Cuando la condena parece decidida, sucede lo impensado: Bernardo Namuncurá (hermano de Manuel y uno de los triunviros) no bebe del mate, llama canallas a los que proponen la muerte de los misioneros, a quienes considera gente de palabra y no de guerra, y como gesto se quita el poncho y lo pone sobre los hombros del Padre Salvaire: significa que cualquiera que quiera hacerle daño deberá enfrentarse primero con él y su tribu.  Todo cambia drásticamente: el gesto de Bernardo influye en otros capitanes y loncos, quienes empiezan a reconsiderar sus posturas.  Los misioneros, finalmente, son liberados con la promesa de que ningún miembro de ninguna tribu les hará daño.  Todas las tribus cumplen la palabra empeñada en la asamblea y, en 1875, los misioneros regresan a Luján sanos y salvos.

El Padre Salvaire también hará valer su palabra: no solo recolectará datos valiosos sobre la historia de la Virgen de Luján, sino que extenderá su devoción a todos los territorios donde sea enviado a misionar y, en 1884, redactará un libro con su historia.  En 1887 el padre Salvaire colocó la piedra fundamental de lo que sería la actual Basílica de Luján.  Y más tarde, ya como párroco del lugar, dirigió la edificación del Templo.  Falleció en 1899, sin verlo finalizado, ya que la Basílica fue terminada recién en 1935; pero murió con la certeza de que su promesa, aquella de las horas terribles en la toldería, estaba camino a cumplirse.  Sus restos descansan hoy en la Basílica.

Hace un par de años, luego de tocar en un evento religioso en Luján, uno de los sacerdotes nos invitó a visitar brevemente la Basílica.  Ya era tarde, pero en un gesto que agradeceremos siempre la abrió especialmente para nosotros.  Ahí estaba, en piedra, elevándose magnífica y silenciosa en la madrugada, con el estilo neogótico francés que soñó su artífice, con sus lámparas votivas (la que nunca pusieron en el Congreso de la Nación y terminó en Luján, la que sobrevivió al incendio del teatro Alvear, y la que se hizo con las donaciones de fieles), con sus arcos ojivales y sus capiteles de acanto estilizado, con las tumbas de Salvaire, Serafini, y Pironio, sus reliquias innumerables y, en un rincón humilde, en un camarín adornado con las armas del Rey San Luis de Francia (guiño de Salvaire a su terruño) la imagen que, en mayo de 1630, se detuvo definitivamente en estas tierras.

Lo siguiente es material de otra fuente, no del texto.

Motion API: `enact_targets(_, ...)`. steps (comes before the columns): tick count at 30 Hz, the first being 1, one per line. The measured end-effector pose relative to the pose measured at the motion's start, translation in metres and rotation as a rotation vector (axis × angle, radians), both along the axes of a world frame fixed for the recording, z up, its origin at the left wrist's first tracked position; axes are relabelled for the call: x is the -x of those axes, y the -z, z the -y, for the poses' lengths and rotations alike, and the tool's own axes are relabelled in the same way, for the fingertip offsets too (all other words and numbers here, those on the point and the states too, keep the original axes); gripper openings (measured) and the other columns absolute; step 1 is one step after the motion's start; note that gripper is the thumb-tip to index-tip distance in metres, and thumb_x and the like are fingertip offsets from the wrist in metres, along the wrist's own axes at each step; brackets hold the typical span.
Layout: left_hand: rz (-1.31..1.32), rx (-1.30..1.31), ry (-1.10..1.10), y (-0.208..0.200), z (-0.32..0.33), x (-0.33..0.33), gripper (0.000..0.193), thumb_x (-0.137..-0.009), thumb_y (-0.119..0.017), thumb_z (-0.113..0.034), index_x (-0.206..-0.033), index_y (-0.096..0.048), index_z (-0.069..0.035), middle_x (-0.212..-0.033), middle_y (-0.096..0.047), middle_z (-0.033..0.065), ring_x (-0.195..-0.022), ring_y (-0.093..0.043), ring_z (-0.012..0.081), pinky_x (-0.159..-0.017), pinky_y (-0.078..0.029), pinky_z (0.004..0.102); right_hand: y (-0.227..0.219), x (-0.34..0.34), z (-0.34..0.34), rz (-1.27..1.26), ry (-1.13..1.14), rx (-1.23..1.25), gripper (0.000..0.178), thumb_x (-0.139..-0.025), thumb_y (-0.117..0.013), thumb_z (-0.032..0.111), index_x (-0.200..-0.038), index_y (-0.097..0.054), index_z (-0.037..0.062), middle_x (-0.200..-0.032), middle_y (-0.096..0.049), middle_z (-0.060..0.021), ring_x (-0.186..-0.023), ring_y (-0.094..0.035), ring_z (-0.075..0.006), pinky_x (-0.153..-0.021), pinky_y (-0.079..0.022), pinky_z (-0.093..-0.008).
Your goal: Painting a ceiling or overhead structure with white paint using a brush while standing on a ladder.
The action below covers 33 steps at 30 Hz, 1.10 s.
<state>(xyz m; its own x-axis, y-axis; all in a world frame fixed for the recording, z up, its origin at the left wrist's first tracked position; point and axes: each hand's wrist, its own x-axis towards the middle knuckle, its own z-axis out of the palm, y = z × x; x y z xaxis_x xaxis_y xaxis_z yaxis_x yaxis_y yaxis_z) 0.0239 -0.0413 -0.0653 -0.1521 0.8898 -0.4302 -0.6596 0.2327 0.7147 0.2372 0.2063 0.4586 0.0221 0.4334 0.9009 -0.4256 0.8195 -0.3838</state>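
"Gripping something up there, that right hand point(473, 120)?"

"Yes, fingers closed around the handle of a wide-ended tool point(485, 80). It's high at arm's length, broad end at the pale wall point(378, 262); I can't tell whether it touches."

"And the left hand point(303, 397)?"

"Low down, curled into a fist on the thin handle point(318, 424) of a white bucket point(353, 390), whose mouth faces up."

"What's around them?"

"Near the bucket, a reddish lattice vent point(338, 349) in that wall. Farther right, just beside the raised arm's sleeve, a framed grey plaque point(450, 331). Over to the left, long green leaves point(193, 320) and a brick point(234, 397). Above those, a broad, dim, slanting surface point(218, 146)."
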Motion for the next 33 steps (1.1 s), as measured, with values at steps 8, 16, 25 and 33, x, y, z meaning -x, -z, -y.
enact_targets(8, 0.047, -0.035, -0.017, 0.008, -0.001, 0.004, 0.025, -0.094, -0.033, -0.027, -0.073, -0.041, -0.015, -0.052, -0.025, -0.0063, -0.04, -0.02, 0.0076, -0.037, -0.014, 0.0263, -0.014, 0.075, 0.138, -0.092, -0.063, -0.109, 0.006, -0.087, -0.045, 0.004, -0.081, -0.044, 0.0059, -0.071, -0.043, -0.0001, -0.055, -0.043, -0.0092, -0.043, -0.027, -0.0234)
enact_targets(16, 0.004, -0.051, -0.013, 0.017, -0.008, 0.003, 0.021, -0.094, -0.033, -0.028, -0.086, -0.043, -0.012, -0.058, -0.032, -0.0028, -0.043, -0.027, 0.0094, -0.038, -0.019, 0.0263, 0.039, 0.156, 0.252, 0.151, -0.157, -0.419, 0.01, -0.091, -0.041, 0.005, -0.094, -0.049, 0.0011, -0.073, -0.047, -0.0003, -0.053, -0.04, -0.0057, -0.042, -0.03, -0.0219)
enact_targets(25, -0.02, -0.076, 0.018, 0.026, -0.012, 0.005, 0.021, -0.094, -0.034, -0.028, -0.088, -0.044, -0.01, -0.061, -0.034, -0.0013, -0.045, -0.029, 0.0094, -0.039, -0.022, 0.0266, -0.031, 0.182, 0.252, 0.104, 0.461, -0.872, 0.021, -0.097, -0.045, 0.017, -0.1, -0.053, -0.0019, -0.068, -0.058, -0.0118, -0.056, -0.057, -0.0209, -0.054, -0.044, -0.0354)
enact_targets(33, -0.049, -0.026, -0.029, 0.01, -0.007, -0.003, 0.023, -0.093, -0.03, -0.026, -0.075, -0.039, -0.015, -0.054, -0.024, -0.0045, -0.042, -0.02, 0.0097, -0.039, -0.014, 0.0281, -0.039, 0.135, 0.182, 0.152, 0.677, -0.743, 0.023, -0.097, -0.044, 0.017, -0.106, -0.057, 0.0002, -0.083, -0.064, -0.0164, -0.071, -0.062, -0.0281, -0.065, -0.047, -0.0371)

De regreso no podía dejar de contemplarla, elevándose majestuosa en la noche como un signo perenne de las promesas cumplidas por un humilde misionero, testimonio de la fe y el esfuerzo de generaciones y, sobre todo, del valor fundamental de la Palabra.



El Cacique Manuel Namuncurá junto al Cardenal Cagliero, rodeados de los cinco hijos varones del cacique.  A la derecha, el menor de ellos: Ceferino Namuncurá.  Foto de 1897.